Yanelys Nuñez Leyva
El vehículo, para mi felicidad, no estaba tan atestado de personas –como es costumbre– por lo que intenté caminar hacia su parte trasera.
En mi trayecto se encontraba una señora de mediana edad, a la que rocé sin querer a mi paso.
Su reacción: propinarme un estruendoso codazo cerca de las últimas costillas.
Mi contra reacción: doblarme por el dolor y preguntarle en un tono lastimoso e inocente ¿por qué me golpeó?
La acusación errónea de que yo la había empujado me pareció un tanto sospechosa –porque sencillamente no lo había hecho– por lo que la interrogué con la mirada en busca de una respuesta lúcida.
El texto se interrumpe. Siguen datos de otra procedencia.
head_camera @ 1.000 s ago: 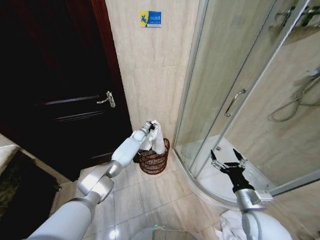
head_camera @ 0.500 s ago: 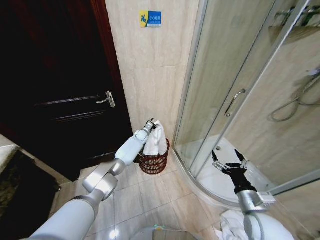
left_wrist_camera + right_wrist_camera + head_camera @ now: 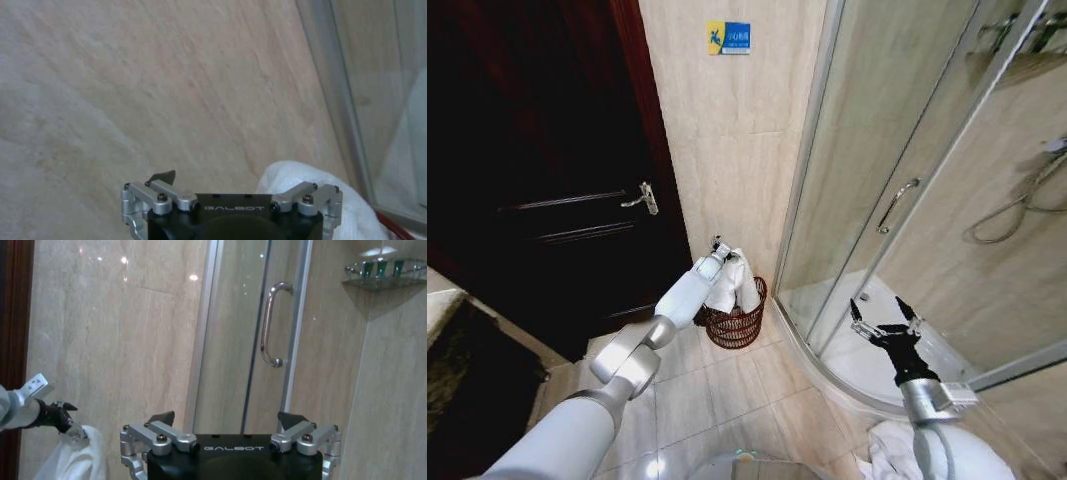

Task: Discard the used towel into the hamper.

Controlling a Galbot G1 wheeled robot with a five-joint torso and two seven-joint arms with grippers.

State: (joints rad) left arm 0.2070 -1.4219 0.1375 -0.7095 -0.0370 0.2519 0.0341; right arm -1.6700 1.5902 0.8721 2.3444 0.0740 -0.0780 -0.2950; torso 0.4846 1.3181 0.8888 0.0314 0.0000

Percatándome de los desvaríos y de la paranoia de esta mujer, seguí camino lamentando mi mala suerte.
Una rara sensación desde ese momento se apoderó de mí y al tratar de descifrarla con un amigo, me pude dar cuenta de que era impotencia.
Según él en ese tipo de situaciones uno –impotente- se pregunta:
¿Por qué tengo que compartir la guagua con personas de dudosa salud mental?
¿Por qué inevitablemente debo exponer mi bienestar físico a espacios inseguros y violentos?
¿Cuántos moretones más debo obtener para que cesen tantas incongruencias y desatinos?
Algunas otras interrogantes asoman a mi cabeza, y la impotencia… va en aumento.